Tweaking these sessions usually results in a less-effective workout. For example, you might think shorter rest between reps better simulates how you’ll feel in a 5K. That’s “a faulty premise, because too little recovery means you wind up using the wrong energy systems and muscle-fiber types,” says Pete Magill, distance coach of the Cal Coast Track Club. With inadequate recovery between reps, the workout will do less to improve your race-readiness, and you’ll be more fatigued.
There are, however, some short-rest workouts that are highly effective. Some allow you to accumulate more work at the correct intensity. Others can provide the same stimulus as a harder workout with less wear and tear. Which kind of short-rest workout is best for you depends on which distance you’re targeting.
Short Rest for 5K/10K Racers
You don’t reach your VO2 max until you’re one to two minutes into a 5K-pace repeat, so you might spend only half of a four-minute rep at the target intensity. Shorter reps with shorter rests can mean more time near VO2 max, Magill says.
The Workout: Try alternating one minute at 5K pace with a 30-second jog 15 to 20 times. More advanced runners can do 12 to 20 400-meter repeats at 5K pace with 100-meter jogging recoveries. Magill says the pace you can hold for 16 to 20 400s done this way two to four weeks before a goal 5K is the pace you’re ready to race.
Short Rest for Half-Marathoners
“I advise short-rest workouts when most of the running in the workout is at threshold pace,” says Olympian and elite coach Magdalena Boulet. Running at threshold pace—about the pace you can hold for a one-hour race—improves your ability to push harder for longer.

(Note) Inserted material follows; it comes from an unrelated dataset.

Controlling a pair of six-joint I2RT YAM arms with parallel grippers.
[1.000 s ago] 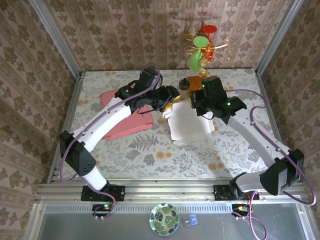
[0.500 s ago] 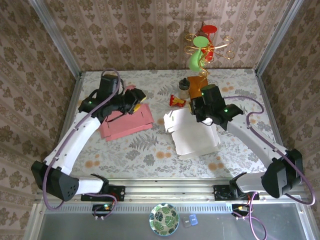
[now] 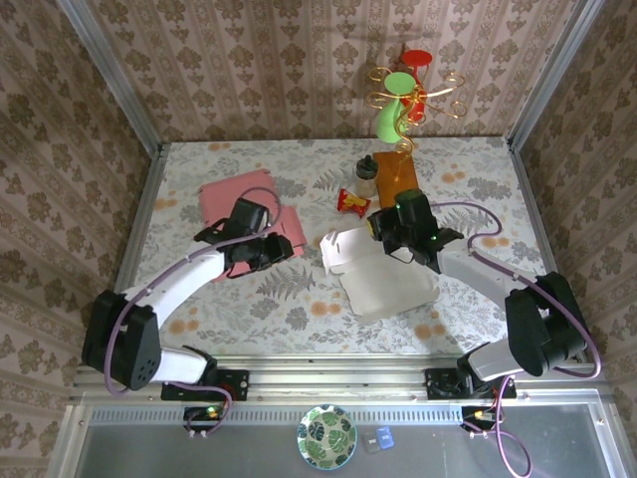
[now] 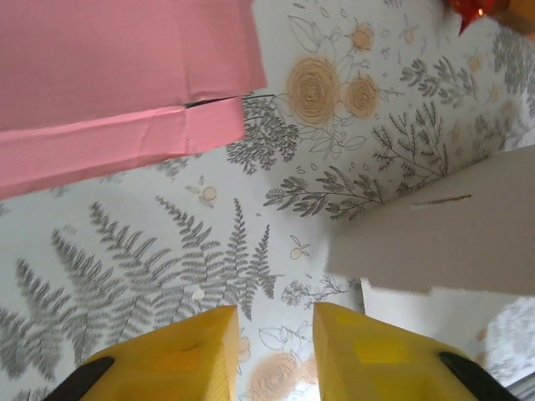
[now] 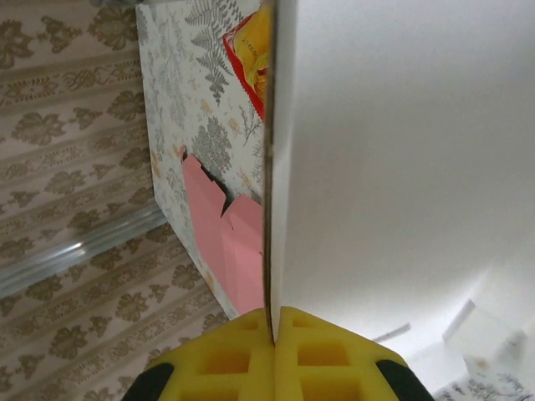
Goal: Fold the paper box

The Workout: Do six to ten kilometre reps at threshold pace with one-minute jogs between: The break is short enough that your heart rate stays elevated, but it helps speed postworkout recovery. In the month before race day, do one or two no-break race-pace runs to build mental toughness.
Short Rest for Marathoners
Comfortably hard training miles are important for a fast marathon, but a steady threshold workout plus a long run every week can wear on you. Instead, Boulet has runners do three two-mile threshold reps with two-minute jogs between as a midweek workout.
The Workout: Once a month, shift that week’s threshold miles into your long run to learn to move on tired legs. After a brief warmup, do two three-kilometres threshold reps with a two-minute jog between, twelve kilometres easy, another two-mile threshold rep, then a brief cooldown.